I don’t believe in overcooked bacon. That is probably what I call perfect or near perfect that needs some more frying. Except if it’s charcoal, that is too much even for me but it’s not hard to avoid. If the bacon has any flexibility left, it’s undercooked for me.
I have this with most food. Boiled eggs are impossible to overcook too (unless one puts REALLY much effort or absent-mindedness into it. eventually it becomes charcoal too but even we couldn’t do that. the most was evaporating the water and the eggs got a bit burnt spot, still good. it’s another matter I don’t like hard-boiled eggs very much but it’s still okay and useful and at least I can peel them). And I am very sensitive to undercooked liver. They need 30-60 minutes except beef (and probably other ruminant) liver. Of course much depends on the heat, cooking method, I need 30 minutes in a pan and used 60 in an oven.

Each to their own :slight_smile: I know many likes their non-crunchy bacon, there is nothing wrong with that. I have some items where I strongly prefer even a raw state (of course when it’s pork, it’s well-smoked therefore safe).

Erm I wrote almost nothing about bacon… But I eat it so very rarely… I have a package in my fridge right now, I should use it at some point… Whenever there is a sale and half a year passed from the last time I ate some, I buy a package and then I forget about it. This time I didn’t, I just had too much smoked pork to eat first… (I have two cured pork belly piece too, I prefer those over bacon BUT the crunchy thin frilly strips have their charm.)
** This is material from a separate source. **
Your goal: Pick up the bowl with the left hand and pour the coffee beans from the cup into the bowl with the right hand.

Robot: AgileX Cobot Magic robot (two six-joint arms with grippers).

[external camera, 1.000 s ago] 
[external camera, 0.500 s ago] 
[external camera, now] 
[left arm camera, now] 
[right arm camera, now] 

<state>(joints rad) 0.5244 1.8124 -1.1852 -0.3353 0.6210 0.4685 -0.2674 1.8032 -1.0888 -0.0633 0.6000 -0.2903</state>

(Bacon is a many-splendoured thing) #38

This sounds about right. However, you mention “between two plates,” and this method will get china plates really hot. Be careful! I us a sort of oval casserole dish with a glass top, big enough that the handles don’t get excessively hot (and if they do, pot-holders will take care of them). The casserole also allows me to pour off the liquid fat into a container for later use, without spilling it all over the stove, lol! :scream:

(KM) #39

I basically always use a second plate rather than plastic wrap to keep things from splattering in the nuker. But I can see your point, a small amount of food and almost no water could definitely overheat the wrong crockery. (Corelle is excellent in the microwave, otoh I have some cups that simply can’t go in.)

(Doug) #40

Paul, that too sounds like a really good idea. :sunglasses:

A plate and paper towels are good for ‘mass production.’ I used three plates; as soon as one batch was done, in goes another. While that one is cooking, the others are cooling, being unloaded, having the paper towels changed if necessary, and being reloaded for the next go-round. The microwave almost never stops. Each batch was around 2/3 of a pound or 300 grams.

But… I really have no reason to be in a hurry, and why use up a whole bunch of paper towels and lose the nectar?